Exercise instructions: Any picture in the data below should be skipped, while every line is repeated exactly.
[Information given — start]
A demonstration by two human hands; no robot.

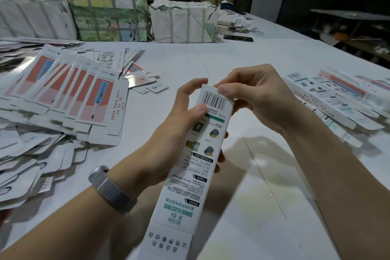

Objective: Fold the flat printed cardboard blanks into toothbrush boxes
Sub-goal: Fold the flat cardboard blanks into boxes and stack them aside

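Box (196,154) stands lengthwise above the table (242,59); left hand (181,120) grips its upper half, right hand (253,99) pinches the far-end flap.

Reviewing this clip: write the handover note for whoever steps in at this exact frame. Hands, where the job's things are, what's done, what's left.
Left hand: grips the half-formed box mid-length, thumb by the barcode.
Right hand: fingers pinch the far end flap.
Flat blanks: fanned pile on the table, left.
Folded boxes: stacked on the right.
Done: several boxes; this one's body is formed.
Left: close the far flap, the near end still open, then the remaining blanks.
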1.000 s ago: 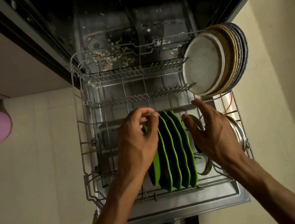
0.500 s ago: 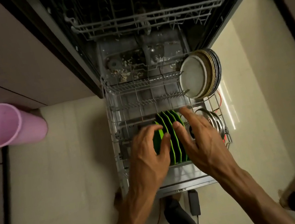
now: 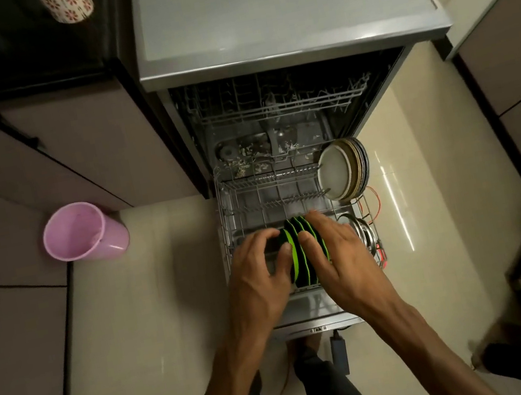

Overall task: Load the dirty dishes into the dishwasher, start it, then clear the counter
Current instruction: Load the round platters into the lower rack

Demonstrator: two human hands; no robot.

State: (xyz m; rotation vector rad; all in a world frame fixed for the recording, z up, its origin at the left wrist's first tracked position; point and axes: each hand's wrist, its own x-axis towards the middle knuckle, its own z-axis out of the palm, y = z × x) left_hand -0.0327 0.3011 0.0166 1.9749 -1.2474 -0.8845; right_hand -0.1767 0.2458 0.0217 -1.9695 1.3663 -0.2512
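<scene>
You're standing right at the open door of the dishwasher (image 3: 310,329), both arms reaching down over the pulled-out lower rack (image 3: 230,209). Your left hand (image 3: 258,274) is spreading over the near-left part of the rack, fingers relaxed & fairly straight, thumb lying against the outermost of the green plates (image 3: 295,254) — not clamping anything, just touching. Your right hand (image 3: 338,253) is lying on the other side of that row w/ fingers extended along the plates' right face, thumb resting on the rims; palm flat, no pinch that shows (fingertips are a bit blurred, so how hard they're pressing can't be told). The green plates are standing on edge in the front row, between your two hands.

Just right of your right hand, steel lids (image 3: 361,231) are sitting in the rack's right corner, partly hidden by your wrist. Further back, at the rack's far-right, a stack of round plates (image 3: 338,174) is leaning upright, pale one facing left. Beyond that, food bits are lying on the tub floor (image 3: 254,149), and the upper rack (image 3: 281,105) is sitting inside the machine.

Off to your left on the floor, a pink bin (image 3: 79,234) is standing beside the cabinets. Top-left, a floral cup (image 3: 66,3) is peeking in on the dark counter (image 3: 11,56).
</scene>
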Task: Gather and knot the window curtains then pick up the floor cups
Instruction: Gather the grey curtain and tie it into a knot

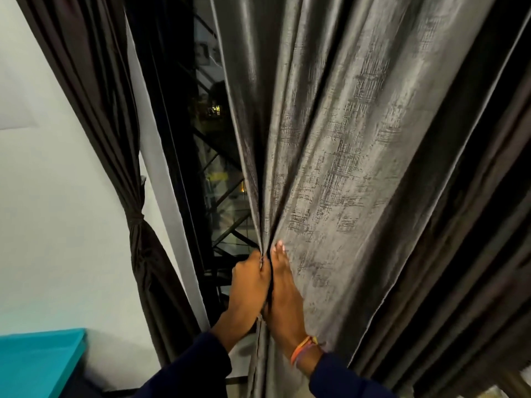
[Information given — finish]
Response area:
A demonstration by two human hands; no robot.


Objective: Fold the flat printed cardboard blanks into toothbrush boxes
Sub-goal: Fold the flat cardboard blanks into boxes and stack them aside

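Box (196,154) stands lengthwise above the table (242,59); left hand (181,120) grips its upper half, right hand (253,99) pinches the far-end flap.

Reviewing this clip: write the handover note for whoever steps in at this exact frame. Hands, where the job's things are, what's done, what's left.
Left hand: grips the half-formed box mid-length, thumb by the barcode.
Right hand: fingers pinch the far end flap.
Flat blanks: fanned pile on the table, left.
Folded boxes: stacked on the right.
Done: several boxes; this one's body is formed.
Left: close the far flap, the near end still open, then the remaining blanks.
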1.000 s ago: 
0.500 s ago: 
now: 

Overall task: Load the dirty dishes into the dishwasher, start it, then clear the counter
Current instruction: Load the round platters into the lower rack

Demonstrator: two human hands; no robot.

State: (xyz m; rotation vector rad; all in a world frame fixed for the recording, z up, its origin at the left wrist's first tracked position; point and axes: each hand's wrist, its own x-axis towards the middle knuckle, its own z-axis out of the palm, y = z × x) left_hand -0.0327 0.3011 0.0166 1.9749 -1.2474 -0.8845; right_hand -0.1767 0.2458 0.0217 -1.9695 1.3663 -0.2512
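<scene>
You're standing right at the open door of the dishwasher (image 3: 310,329), both arms reaching down over the pulled-out lower rack (image 3: 230,209). Your left hand (image 3: 258,274) is spreading over the near-left part of the rack, fingers relaxed & fairly straight, thumb lying against the outermost of the green plates (image 3: 295,254) — not clamping anything, just touching. Your right hand (image 3: 338,253) is lying on the other side of that row w/ fingers extended along the plates' right face, thumb resting on the rims; palm flat, no pinch that shows (fingertips are a bit blurred, so how hard they're pressing can't be told). The green plates are standing on edge in the front row, between your two hands.

Just right of your right hand, steel lids (image 3: 361,231) are sitting in the rack's right corner, partly hidden by your wrist. Further back, at the rack's far-right, a stack of round plates (image 3: 338,174) is leaning upright, pale one facing left. Beyond that, food bits are lying on the tub floor (image 3: 254,149), and the upper rack (image 3: 281,105) is sitting inside the machine.

Off to your left on the floor, a pink bin (image 3: 79,234) is standing beside the cabinets. Top-left, a floral cup (image 3: 66,3) is peeking in on the dark counter (image 3: 11,56).
</scene>
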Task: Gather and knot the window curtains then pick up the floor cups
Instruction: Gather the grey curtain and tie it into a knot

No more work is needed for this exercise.